The Dow Jones Industrial Average (INDEX: ^DJI) is the best-known measure of the stock market. But many analysts are full of scorn for the benchmark, arguing that it unfairly emphasizes the performance of high-priced stocks even when their overall market caps are less than some of their lower-priced peers. As a result, those analysts tend to rely more on the cap-weighted S&P 500 Index (INDEX: ^GSPC) instead.

But the controversy between the Dow and the S&P is largely unwarranted. Consider: the 30 Dow stocks make up more than 30% of the value of the S&P, which suggests that there will be a fairly high level of correlation between the two benchmarks.

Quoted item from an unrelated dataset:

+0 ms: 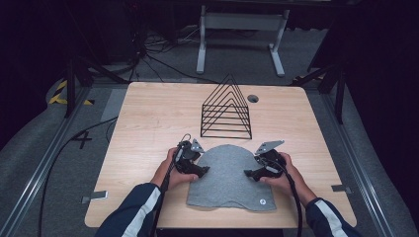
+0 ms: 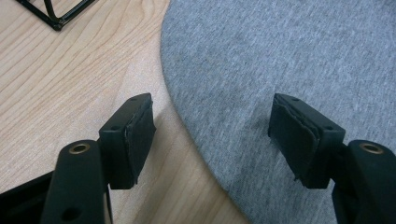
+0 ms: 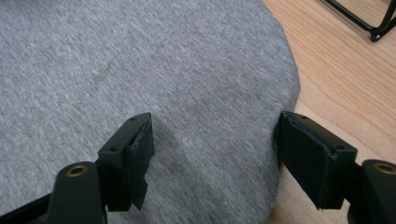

Moreover, looking back at the past 10 years, the disparities in performance between the two measures haven't been all that big. It's rare for the annual returns on the Dow and S&P to differ by more than five or six percentage points, and the Dow seems just as likely to outperform as to underperform the S&P. Indeed, since 2002, the overall difference in average annual return amounts to about a quarter of a percentage point.

What the Dow's missing
What differences there are between the Dow and the S&P amount to two big categories:

  • The Dow leaves out a few gargantuan companies, including Apple (Nasdaq: AAPL) and Wells Fargo (NYSE: WFC). When those stocks perform well compared to their peers, as both have over the past several years, the S&P will get a big boost in relative return because they have relatively high weights within the index.
  • Obviously, the Dow also leaves out hundreds of the smaller companies in the S&P 500. Yet because of its cap-weighting, those stocks don't have a huge impact on the S&P 500 either. For instance, First Solar (Nasdaq: FSLR) represents just 0.01% of the S&P 500, so its huge losses over the past year barely make a dent in the value of the index. Nevertheless, though, those smaller large caps often diverge from the megacaps you find in the Dow, and when you add them all up, they often explain part of the difference in returns.

Despite what the Dow is missing, it does a surprisingly good job of tracking broader indexes. As such, much of the criticism that the Dow gets appears unwarranted. At least from a practical viewpoint, there's nothing inherently better about the S&P than the Dow.